- WHAT YOU NEED TO DO
From the listing below, retype exactly the line holding "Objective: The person", the line holding "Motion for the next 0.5", and the lines between them; skip everything else.

======== DATA EXCERPTS

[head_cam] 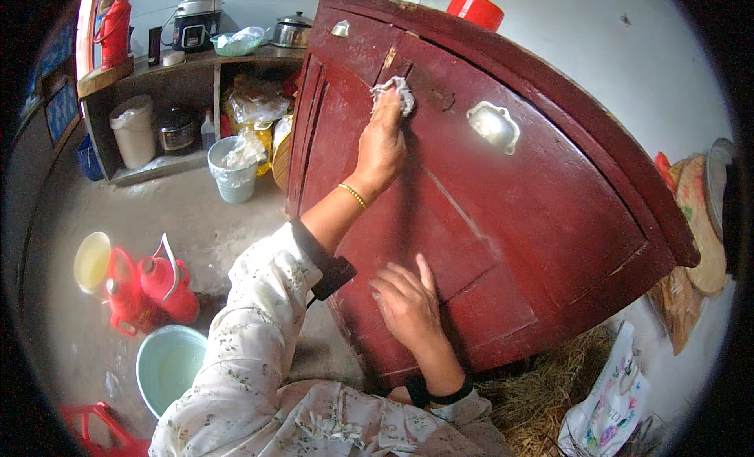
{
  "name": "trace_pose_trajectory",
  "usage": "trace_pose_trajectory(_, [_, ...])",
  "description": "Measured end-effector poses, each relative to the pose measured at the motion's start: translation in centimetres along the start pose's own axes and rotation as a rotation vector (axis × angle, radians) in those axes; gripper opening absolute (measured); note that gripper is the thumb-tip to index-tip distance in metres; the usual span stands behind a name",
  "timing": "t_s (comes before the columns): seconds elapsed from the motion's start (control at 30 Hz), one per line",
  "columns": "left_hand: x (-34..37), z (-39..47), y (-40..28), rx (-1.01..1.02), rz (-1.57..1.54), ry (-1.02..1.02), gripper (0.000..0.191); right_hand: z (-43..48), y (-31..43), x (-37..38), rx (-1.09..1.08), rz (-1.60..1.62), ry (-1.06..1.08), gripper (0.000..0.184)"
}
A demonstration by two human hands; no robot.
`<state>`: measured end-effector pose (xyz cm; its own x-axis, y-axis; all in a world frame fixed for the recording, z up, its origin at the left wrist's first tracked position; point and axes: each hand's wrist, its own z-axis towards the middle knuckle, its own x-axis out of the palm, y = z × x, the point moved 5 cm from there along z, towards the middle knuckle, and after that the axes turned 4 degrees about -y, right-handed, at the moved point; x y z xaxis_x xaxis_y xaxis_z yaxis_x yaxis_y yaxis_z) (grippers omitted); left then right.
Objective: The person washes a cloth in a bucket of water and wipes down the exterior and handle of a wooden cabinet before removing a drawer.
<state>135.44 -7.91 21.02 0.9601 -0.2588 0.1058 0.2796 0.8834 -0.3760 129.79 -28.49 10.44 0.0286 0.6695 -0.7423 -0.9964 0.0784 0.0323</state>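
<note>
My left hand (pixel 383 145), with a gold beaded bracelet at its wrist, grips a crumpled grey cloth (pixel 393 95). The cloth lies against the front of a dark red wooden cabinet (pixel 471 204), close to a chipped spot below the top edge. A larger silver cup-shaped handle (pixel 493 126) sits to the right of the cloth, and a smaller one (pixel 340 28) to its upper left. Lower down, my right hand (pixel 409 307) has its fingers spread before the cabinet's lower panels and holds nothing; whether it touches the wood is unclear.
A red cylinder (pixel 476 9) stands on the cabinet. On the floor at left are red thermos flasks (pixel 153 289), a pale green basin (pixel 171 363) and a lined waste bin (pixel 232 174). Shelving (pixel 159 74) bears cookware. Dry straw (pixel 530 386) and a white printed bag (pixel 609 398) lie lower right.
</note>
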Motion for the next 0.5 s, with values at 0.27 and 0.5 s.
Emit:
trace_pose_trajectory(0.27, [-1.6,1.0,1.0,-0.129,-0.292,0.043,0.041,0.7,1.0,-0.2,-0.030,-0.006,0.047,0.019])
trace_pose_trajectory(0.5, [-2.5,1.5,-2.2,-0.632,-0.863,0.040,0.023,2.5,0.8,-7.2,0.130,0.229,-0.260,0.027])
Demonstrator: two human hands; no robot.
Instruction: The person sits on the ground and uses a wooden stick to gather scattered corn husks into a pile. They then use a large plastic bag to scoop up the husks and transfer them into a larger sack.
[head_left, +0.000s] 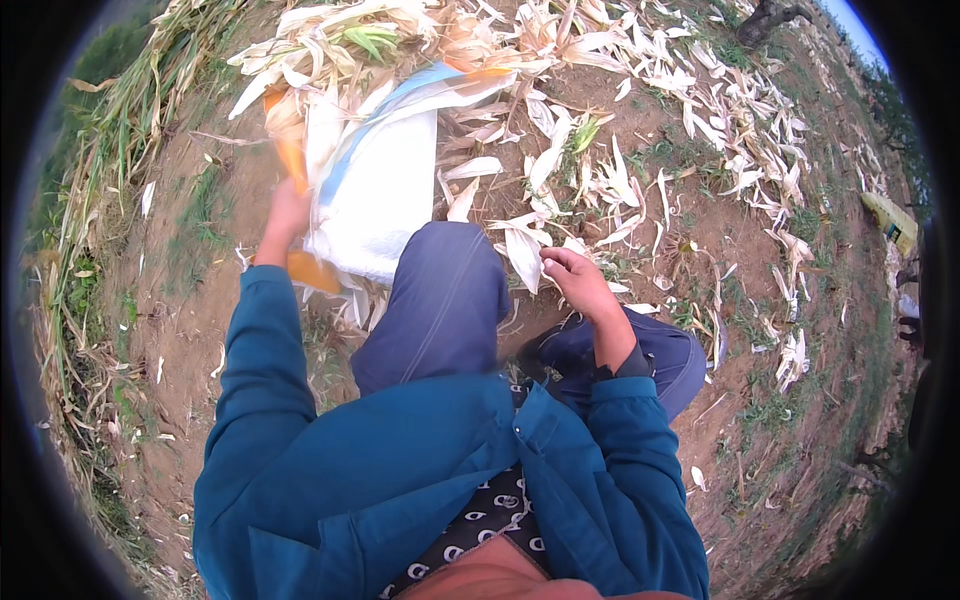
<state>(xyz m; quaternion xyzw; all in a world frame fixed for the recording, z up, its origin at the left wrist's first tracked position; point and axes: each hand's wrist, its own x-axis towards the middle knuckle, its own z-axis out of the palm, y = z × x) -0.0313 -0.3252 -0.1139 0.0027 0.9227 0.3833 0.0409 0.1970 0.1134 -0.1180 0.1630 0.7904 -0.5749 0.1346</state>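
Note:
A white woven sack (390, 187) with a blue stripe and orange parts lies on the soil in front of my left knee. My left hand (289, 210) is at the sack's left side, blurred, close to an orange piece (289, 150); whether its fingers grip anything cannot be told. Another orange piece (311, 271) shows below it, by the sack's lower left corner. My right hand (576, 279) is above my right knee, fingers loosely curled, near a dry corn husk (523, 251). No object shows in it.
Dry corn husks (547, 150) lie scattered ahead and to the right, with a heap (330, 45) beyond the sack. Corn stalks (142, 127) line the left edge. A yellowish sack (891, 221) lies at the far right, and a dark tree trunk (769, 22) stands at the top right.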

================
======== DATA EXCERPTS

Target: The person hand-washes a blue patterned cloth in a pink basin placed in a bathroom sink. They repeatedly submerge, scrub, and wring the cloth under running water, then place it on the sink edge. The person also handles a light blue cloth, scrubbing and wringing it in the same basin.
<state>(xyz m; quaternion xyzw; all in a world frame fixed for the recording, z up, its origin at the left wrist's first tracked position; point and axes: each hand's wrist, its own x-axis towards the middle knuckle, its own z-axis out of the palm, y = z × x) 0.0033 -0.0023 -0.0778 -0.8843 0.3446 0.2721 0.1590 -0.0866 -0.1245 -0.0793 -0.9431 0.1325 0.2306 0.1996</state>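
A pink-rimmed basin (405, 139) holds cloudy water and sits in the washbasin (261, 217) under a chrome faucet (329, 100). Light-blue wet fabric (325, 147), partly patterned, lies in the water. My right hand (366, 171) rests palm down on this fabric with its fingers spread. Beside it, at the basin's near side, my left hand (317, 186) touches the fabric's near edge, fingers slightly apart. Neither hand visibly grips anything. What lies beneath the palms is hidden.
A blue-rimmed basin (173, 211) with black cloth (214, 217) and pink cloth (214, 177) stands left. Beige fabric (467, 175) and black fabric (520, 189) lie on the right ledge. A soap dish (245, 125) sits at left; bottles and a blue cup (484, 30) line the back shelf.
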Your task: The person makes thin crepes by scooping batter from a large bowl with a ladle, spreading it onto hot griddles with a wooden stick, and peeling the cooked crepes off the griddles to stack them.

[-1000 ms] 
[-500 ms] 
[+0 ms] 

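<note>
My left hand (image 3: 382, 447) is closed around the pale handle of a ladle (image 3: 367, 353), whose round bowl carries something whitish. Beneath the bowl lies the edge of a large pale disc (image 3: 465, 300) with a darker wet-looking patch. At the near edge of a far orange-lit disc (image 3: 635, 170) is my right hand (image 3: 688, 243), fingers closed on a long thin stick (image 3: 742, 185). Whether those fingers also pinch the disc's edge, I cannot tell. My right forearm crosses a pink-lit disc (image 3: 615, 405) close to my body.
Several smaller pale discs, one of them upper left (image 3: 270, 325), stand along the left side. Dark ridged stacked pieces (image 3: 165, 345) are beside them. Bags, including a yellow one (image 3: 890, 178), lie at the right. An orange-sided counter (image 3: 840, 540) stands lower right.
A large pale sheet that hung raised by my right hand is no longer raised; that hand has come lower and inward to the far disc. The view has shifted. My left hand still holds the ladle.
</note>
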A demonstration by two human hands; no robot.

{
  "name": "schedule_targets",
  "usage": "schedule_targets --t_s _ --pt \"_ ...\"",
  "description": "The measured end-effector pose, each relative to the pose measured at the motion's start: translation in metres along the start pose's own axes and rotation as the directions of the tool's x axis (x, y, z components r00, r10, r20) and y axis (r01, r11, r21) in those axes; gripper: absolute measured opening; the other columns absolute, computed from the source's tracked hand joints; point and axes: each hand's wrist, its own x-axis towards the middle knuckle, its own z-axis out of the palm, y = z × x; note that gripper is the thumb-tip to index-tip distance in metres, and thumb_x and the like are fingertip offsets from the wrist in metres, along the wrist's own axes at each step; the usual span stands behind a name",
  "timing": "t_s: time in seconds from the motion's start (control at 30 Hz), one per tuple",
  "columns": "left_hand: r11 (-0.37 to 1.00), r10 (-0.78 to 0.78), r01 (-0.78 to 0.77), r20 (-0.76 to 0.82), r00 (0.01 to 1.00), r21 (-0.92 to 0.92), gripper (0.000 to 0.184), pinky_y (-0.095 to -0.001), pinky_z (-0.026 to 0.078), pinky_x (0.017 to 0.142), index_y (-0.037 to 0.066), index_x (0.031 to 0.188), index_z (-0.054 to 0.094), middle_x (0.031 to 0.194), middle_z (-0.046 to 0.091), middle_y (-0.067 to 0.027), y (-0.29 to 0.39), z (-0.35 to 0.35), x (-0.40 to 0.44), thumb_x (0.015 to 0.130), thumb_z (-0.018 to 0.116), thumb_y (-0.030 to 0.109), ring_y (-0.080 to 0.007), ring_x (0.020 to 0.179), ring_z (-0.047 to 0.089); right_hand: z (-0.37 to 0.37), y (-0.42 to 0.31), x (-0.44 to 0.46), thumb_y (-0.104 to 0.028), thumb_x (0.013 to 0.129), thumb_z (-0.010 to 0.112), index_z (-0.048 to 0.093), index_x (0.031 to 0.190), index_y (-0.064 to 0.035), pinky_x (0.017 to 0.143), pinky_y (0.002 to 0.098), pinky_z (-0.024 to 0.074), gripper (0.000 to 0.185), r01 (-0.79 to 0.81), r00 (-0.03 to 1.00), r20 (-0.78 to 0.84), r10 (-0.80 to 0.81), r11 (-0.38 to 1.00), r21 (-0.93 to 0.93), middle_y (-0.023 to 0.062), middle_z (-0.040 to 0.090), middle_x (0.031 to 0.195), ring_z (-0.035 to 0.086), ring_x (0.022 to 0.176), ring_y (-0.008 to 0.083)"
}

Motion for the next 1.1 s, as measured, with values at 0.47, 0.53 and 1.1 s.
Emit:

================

- EXERCISE ANSWER
Objective: The person washes a cloth in a bucket of water and wipes down the exterior and handle of a wooden cabinet before removing a drawer.
<state>135.44 -7.91 21.02 0.9601 -0.2588 0.1058 0.2796 0.8834 -0.3760 129.79 -28.49 10.44 0.0286 0.6695 -0.7423 -0.9964 0.0784 0.0323</state>
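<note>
My left hand (pixel 383 145), with a gold beaded bracelet at its wrist, grips a crumpled grey cloth (pixel 393 95). The cloth lies against the front of a dark red wooden cabinet (pixel 471 204), close to a chipped spot below the top edge. A larger silver cup-shaped handle (pixel 493 126) sits to the right of the cloth, and a smaller one (pixel 340 28) to its upper left. Lower down, my right hand (pixel 409 307) has its fingers spread before the cabinet's lower panels and holds nothing; whether it touches the wood is unclear.
A red cylinder (pixel 476 9) stands on the cabinet. On the floor at left are red thermos flasks (pixel 153 289), a pale green basin (pixel 171 363) and a lined waste bin (pixel 232 174). Shelving (pixel 159 74) bears cookware. Dry straw (pixel 530 386) and a white printed bag (pixel 609 398) lie lower right.
</note>
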Motion for the next 0.5 s, with values at 0.27 and 0.5 s.

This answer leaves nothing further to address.